◆ Work instructions
Please read the records below and return each line holding the string "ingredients".

Data excerpts

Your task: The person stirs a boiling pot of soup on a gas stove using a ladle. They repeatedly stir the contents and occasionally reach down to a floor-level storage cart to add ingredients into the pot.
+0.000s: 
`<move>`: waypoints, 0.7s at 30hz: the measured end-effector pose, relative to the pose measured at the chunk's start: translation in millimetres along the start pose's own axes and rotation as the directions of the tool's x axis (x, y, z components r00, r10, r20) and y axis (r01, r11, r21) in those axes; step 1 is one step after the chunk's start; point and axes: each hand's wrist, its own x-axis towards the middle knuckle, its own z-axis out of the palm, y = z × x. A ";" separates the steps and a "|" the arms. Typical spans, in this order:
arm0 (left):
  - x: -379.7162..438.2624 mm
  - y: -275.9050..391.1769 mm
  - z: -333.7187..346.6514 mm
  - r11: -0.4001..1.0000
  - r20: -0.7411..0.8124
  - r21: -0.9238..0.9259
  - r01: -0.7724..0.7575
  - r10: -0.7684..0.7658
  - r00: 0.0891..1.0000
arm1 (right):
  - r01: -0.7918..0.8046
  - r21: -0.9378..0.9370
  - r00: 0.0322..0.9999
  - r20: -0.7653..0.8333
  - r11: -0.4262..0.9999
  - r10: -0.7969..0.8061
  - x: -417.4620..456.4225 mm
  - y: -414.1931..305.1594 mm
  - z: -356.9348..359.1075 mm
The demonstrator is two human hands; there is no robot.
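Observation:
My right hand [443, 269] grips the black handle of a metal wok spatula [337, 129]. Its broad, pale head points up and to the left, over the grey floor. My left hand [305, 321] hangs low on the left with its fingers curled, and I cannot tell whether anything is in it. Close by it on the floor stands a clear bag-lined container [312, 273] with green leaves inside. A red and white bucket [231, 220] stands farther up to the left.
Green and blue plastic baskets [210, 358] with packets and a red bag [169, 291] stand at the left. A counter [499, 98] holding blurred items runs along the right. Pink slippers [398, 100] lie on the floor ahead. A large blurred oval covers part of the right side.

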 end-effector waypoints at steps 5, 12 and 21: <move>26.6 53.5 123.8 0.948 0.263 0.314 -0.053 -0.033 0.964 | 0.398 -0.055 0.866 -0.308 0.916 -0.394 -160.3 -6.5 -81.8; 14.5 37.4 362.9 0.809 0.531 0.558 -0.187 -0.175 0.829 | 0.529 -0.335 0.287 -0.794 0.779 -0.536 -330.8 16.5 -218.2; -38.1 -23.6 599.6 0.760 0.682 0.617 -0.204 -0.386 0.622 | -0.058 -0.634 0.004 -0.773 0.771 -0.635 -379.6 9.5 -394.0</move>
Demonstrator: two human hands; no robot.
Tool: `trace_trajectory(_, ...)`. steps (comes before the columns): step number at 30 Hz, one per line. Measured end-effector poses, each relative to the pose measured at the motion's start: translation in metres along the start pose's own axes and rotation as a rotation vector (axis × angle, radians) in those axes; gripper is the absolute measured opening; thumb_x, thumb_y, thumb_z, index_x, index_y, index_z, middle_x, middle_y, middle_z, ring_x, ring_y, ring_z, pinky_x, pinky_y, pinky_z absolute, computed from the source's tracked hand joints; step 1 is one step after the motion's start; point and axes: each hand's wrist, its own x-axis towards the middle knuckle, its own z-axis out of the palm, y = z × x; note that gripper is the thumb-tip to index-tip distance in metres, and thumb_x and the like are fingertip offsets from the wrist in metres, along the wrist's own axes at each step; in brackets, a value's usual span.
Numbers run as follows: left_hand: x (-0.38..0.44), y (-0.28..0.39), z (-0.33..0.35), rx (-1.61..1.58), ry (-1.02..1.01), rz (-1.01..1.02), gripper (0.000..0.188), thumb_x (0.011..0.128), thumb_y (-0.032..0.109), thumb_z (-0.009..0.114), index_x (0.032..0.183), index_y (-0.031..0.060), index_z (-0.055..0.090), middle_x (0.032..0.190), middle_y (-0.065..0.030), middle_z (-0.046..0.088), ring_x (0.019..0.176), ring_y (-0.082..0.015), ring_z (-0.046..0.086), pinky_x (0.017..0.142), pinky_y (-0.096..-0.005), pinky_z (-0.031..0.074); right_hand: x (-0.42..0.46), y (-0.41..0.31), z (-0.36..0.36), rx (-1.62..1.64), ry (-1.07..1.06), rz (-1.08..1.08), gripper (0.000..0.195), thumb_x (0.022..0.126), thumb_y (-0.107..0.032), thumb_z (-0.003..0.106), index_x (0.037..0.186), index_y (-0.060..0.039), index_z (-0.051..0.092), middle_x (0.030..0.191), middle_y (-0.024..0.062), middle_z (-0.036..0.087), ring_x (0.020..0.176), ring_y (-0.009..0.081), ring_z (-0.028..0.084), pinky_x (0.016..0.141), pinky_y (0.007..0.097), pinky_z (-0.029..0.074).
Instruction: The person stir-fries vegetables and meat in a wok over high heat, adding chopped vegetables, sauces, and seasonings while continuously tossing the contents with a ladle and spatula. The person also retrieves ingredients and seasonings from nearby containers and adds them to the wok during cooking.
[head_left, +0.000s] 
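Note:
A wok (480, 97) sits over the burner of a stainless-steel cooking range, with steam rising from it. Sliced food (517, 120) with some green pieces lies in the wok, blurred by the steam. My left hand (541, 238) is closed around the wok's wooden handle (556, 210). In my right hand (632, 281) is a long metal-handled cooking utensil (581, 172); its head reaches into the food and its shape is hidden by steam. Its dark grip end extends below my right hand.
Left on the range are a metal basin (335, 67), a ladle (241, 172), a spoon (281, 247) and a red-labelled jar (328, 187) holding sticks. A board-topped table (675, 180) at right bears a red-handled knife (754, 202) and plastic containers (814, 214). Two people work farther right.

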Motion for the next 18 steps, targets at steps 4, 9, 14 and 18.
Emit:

◆ Written solution
Your task: The person stirs a boiling pot of soup on a gas stove using a ladle. They repeatedly stir the contents and occasionally reach down to a floor-level storage cart to add ingredients into the pot.
Instruction: The person stir-fries vegetables and meat in a wok over high heat, adding chopped vegetables, sauces, and seasonings while continuously tossing the contents with a ladle and spatula. The person also retrieves ingredients and seasonings from nearby containers and adds them to the wok during cooking.

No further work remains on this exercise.